> Input records:
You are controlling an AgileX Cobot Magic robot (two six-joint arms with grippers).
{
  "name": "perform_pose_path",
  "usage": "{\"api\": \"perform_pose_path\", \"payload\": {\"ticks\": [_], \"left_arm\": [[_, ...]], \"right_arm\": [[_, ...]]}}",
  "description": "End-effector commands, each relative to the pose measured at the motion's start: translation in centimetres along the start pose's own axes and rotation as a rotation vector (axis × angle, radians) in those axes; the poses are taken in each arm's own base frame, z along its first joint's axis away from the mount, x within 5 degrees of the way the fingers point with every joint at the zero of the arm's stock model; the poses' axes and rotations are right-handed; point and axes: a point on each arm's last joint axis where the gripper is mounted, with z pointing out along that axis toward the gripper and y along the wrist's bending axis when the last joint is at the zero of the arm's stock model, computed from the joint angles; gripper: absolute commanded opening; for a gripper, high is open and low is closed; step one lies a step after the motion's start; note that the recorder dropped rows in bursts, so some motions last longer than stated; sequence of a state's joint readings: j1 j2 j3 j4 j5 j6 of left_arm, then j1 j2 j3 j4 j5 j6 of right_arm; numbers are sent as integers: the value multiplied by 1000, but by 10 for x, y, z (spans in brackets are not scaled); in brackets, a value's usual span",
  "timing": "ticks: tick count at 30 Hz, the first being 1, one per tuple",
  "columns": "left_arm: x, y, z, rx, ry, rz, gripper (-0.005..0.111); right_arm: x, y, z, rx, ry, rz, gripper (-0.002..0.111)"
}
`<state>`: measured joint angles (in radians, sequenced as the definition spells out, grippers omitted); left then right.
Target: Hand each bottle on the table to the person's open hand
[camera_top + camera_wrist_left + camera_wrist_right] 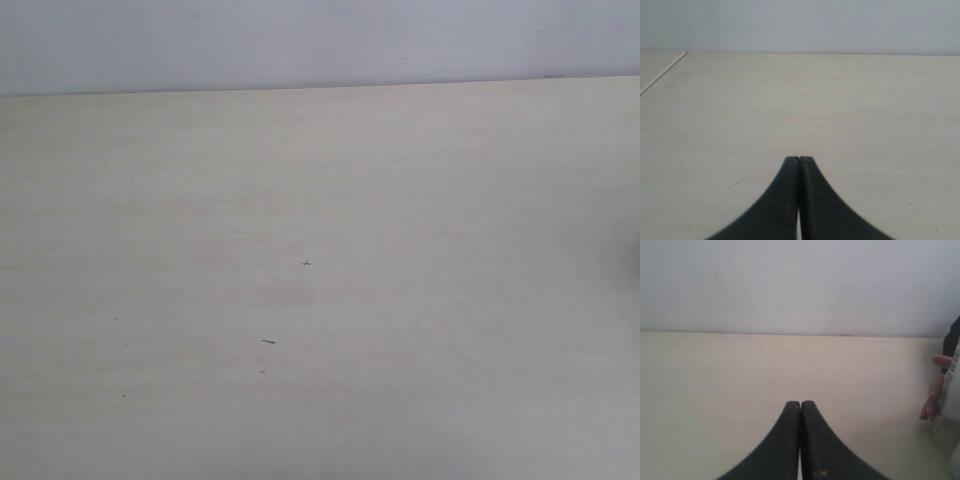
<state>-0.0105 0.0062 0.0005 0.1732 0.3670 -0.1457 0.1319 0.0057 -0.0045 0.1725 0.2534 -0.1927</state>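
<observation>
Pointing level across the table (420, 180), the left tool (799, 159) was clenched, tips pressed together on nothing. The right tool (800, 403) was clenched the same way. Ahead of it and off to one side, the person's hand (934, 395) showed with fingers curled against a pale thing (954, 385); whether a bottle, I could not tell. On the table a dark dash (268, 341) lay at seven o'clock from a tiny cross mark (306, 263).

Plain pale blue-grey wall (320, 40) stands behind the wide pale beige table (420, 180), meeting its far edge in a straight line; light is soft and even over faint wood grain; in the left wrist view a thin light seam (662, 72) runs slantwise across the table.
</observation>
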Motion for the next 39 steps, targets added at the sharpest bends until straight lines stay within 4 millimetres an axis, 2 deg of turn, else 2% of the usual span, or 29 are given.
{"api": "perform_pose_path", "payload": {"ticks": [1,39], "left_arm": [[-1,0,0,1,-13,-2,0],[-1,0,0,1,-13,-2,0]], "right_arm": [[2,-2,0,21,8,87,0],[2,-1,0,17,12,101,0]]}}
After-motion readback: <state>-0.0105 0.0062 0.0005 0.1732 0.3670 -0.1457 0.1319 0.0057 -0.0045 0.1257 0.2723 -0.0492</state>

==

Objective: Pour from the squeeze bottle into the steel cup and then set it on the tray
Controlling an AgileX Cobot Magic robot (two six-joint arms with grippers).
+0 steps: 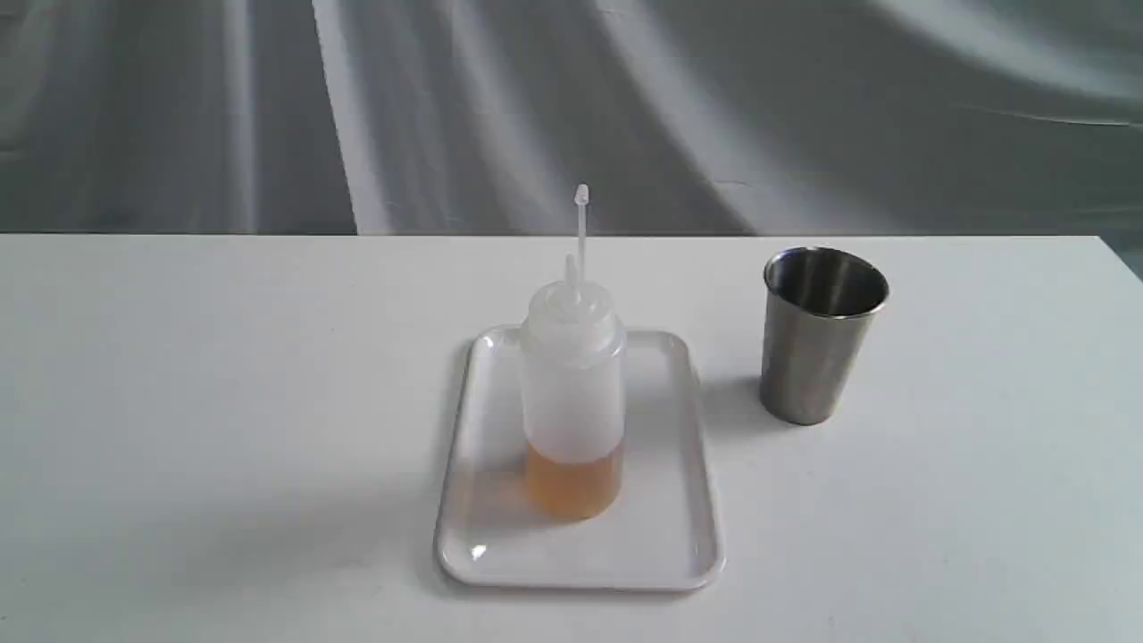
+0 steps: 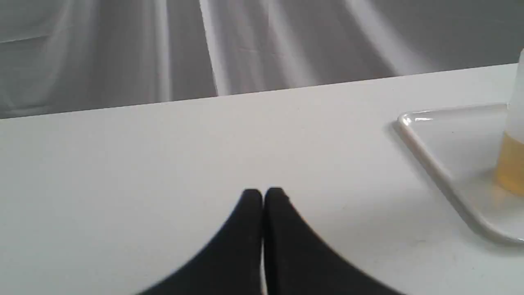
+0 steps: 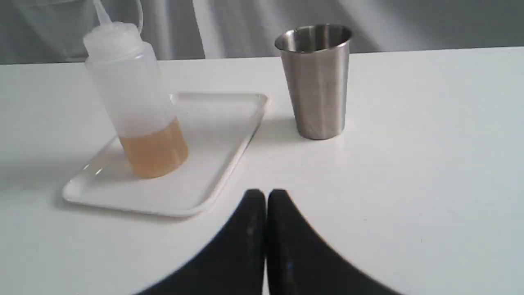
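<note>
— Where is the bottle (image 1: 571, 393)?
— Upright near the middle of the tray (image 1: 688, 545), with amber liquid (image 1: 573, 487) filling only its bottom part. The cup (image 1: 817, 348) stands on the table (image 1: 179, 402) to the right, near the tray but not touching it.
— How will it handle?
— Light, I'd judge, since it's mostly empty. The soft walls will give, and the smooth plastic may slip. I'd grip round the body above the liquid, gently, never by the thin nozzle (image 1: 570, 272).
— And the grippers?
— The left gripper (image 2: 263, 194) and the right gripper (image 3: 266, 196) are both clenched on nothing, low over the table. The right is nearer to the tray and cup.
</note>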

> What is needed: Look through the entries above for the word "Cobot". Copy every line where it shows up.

> Answer to this problem:
You are controlling an AgileX Cobot Magic robot (two six-joint arms with grippers).
Controlling an AgileX Cobot Magic robot (two six-joint arms with grippers).

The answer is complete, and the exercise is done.